TASK DESCRIPTION:
The expected answer is the set of lines in the data below between the line holding "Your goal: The" and the line holding "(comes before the", inclusive, written out exactly.

SUPPLIED DATA:
———

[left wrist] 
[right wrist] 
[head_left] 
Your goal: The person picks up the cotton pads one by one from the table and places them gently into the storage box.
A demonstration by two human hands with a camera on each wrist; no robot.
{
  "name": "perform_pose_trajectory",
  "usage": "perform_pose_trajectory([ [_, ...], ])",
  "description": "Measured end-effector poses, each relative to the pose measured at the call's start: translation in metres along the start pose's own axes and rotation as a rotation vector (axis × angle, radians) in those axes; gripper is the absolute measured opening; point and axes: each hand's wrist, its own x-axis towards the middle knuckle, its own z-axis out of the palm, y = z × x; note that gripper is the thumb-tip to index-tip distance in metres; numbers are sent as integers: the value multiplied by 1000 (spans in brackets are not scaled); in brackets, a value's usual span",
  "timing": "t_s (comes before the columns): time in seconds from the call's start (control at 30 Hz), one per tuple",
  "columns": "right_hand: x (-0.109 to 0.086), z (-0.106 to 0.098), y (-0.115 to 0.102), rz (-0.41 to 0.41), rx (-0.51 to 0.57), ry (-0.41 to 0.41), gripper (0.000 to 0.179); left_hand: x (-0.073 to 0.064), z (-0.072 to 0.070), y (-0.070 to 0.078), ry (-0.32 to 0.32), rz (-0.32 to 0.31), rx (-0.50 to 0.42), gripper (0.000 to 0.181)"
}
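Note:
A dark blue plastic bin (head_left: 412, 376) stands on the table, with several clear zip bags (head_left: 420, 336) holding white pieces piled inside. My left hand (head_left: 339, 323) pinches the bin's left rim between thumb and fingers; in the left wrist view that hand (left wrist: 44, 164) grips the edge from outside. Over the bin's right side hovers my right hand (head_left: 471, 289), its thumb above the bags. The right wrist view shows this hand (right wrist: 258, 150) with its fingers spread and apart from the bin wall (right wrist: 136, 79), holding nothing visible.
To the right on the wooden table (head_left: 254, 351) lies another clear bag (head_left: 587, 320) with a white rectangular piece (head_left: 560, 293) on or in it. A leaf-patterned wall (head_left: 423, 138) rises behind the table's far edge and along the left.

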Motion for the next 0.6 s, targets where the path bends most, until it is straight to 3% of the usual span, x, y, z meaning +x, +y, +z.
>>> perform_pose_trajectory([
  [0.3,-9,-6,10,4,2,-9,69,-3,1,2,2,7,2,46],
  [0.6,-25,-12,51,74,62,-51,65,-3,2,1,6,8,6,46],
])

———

ANSWER TO THIS EXERCISE:
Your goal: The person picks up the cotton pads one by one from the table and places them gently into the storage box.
A demonstration by two human hands with a camera on each wrist; no robot.
{
  "name": "perform_pose_trajectory",
  "usage": "perform_pose_trajectory([ [_, ...], ])",
  "description": "Measured end-effector poses, each relative to the pose measured at the call's start: translation in metres along the start pose's own axes and rotation as a rotation vector (axis × angle, radians) in those axes; gripper is the absolute measured opening; point and axes: each hand's wrist, its own x-axis towards the middle knuckle, its own z-axis out of the palm, y = z × x; note that gripper is the thumb-tip to index-tip distance in metres; numbers are sent as integers: the value multiplied by 1000 (spans in brackets are not scaled); in brackets, a value's usual span",
  "timing": "t_s (comes before the columns): time in seconds from the call's start (control at 30 Hz), one per tuple",

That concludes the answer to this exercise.